For those interested, the three are an ultra-wide at 17mm equivalent, wide at 26mm equivalent, and the 2x zoom at 51mm equivalent. Unlike Apple's iPhone 11 Pro equivalent, they're not all the same sensor. The primary camera has the 48-megapixel Sony sensor (which combines four pixels into one to form a 12-megapixel image), the ultra-wide is a 16-megapixel sensor, and the zoom is 12-megapixel.
It's great having the versatility to switch between the three, and certainly does mean you have a variety of shots available to you, but the one thing we found was that because they're not all the same sensor type, you can often see a difference in colour, white balance and overall appearance between them, so it's not always consistent. For instance, you won't get the same low-light performance from the ultra-wide and telephoto lenses that you get from the primary camera.
Generally, in anything other than nice and bright light, it struggled to produce good results. We'd often see a little image noise, or the background blur was a bit unusually and artificial looking. It seems that, yet again, OnePlus has some work to do on its image processing.

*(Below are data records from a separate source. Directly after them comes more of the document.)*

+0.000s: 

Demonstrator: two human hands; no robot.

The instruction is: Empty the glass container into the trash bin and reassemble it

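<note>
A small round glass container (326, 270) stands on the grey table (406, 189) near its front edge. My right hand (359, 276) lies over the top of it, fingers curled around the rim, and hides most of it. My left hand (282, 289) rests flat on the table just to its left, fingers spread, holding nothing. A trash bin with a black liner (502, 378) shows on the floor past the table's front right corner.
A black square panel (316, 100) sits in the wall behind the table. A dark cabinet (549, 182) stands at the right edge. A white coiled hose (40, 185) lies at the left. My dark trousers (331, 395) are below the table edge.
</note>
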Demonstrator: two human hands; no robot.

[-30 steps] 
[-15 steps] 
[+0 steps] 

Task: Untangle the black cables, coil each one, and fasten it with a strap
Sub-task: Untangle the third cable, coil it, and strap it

There is a Super Macro mode which seems to work well. Using the ultra-wide angle lens, the Super Macro lets you get really close to an object to shoot it, and can focus on the small details where the primary and zoom lenses can't.
In this mode, you can still switch between the 0.6x, 1x and 2x zoom views within the camera app, but it uses the same camera for each one, zooming in digitally (or cropping) closer into the the image to bring you more detail up close. Unusually, the end result is still a 16MP picture.
You also get the regular portrait modes for background blur, on both front and back cameras, as well as the now-trendy night mode option which uses algorithms to determine how long to keep the shutter open and then stabilises any shaking to produce a sharp, bright image when there isn't a lot of light.
Or, at least, that's the theory. We found that as long as there was a source of light somewhere nearby, the images did indeed come out brighter. Often they would also have that tell-tale extra contrast and perhaps over-sharpening that you do get from these night modes.
If it's really dark and there's not a lot of light at all, it struggles. We compared with the iPhone 11, and not only did the OnePlus struggle to retain detail, it also produced a weird greenish tint, whereas the iPhone's results were much better balanced.
It might not have the sharper display of the 7 Pro, but we think the 7T is the best OnePlus phone this year, regardless of cost. The big, flat and skinny-bezeled screen on the front is gorgeous, the battery lasts, the performance is speedy, and the cameras are fun to play with.